31 The Social Security Act 1991 (Cth) (the 1991 Act) came into operation on 1 July 1991. Section 999 provides for the qualification of a person for a double orphan's pension in respect of a young person who is a "double orphan" (s 999(1)(c)). The definition of the expression "young person" is not presently relevant.
32 Section 993(1) states that a young person is a double orphan if:
(a) the young person is not a refugee child; and
(b) each parent of the young person is dead.
The definition of the expression "refugee child" (s 993) is also not presently relevant. Section 5(1) of the 1991 Act defines "parent" to mean (so far as relevant):
(i) in relation to a young person, other than an adopted child - a natural parent of the young person; or
(ii) in relation to an adopted child - an adoptive parent of the young person.
Finally, s 5(1) defines "adopted child" to mean:
a young person adopted under the law of any place, whether in Australia or not, relating to the adoption of children.
33 Accordingly, the legislative developments since the amending Act of 1984 have not altered the position.
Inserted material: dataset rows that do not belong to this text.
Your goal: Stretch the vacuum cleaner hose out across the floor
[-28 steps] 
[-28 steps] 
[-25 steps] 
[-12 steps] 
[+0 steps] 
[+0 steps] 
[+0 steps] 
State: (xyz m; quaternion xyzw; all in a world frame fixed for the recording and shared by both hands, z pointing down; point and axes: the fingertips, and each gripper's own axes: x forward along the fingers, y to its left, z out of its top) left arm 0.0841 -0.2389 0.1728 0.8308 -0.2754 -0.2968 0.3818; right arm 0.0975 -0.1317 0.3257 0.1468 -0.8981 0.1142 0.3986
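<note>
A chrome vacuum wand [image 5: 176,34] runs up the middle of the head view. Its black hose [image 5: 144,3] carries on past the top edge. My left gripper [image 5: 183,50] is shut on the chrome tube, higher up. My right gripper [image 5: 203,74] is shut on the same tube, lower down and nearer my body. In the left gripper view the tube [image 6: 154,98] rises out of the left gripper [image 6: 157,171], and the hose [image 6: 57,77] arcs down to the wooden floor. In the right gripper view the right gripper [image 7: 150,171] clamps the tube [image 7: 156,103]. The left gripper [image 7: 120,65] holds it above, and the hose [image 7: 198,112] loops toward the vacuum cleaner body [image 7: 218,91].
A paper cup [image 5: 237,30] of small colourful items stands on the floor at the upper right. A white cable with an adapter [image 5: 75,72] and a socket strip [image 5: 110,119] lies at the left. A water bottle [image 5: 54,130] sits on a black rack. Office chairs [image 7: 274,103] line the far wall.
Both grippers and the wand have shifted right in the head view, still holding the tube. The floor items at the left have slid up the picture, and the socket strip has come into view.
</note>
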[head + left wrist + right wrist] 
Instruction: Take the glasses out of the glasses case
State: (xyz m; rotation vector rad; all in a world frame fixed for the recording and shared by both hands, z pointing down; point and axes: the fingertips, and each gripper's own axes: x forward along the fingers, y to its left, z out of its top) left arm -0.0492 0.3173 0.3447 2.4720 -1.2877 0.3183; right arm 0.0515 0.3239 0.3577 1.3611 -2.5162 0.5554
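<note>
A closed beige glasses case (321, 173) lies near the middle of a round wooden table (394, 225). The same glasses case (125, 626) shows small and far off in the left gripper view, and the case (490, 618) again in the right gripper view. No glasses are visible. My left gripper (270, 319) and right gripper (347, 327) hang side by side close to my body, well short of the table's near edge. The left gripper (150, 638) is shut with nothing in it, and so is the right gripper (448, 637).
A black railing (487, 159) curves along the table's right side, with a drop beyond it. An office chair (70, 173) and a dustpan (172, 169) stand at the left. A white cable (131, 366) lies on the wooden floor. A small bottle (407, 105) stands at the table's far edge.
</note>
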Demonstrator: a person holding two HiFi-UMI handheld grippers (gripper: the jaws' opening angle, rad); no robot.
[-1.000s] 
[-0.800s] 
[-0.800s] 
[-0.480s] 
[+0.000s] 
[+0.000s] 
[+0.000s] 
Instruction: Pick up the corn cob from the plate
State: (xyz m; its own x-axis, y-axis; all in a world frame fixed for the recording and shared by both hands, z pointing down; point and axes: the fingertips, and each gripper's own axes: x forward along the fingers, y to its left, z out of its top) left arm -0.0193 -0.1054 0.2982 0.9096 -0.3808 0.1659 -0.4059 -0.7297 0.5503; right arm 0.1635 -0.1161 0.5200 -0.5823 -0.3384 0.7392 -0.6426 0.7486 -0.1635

34 In my view, Isabelle was not a double orphan within the definition of "double orphan" in s 993(1) of the 1991 Act.
35 My reasons for holding this view are, in summary, as follows:
(1) that the plain meaning of the expression "a child adopted under the law of any place, whether in Australia or not, relating to the adoption of children" in the definition of "adopted child" in s 5(1) of the 1991 Act signifies that Isabelle became an adopted child of Mr and Mrs Waldron at the time when they adopted her under the law of Ethiopia (see [10] above);
(2) if the Parliament had wished to qualify that expression by reference to a recognition of the foreign adoption under State and Territory laws relating to adoption, the Parliament would have done so expressly, as it demonstrated itself disposed to do in other legislation namely, s 23(1) of the Marriage Act 1961 (Cth) (as it was in 1961) and s 4 of the Domicile Act 1982 (Cth) (see [12]-[14] above);
(3) the policy underlying the introduction of the double orphan's pension by the 1973 amending Act did not encompass a person such as Isabelle because there was no acknowledgment of a responsibility of the Australian Government to provide a social security benefit to such a person's last surviving parent or adoptive parent prior to the death of that person (see [6]-[7] above).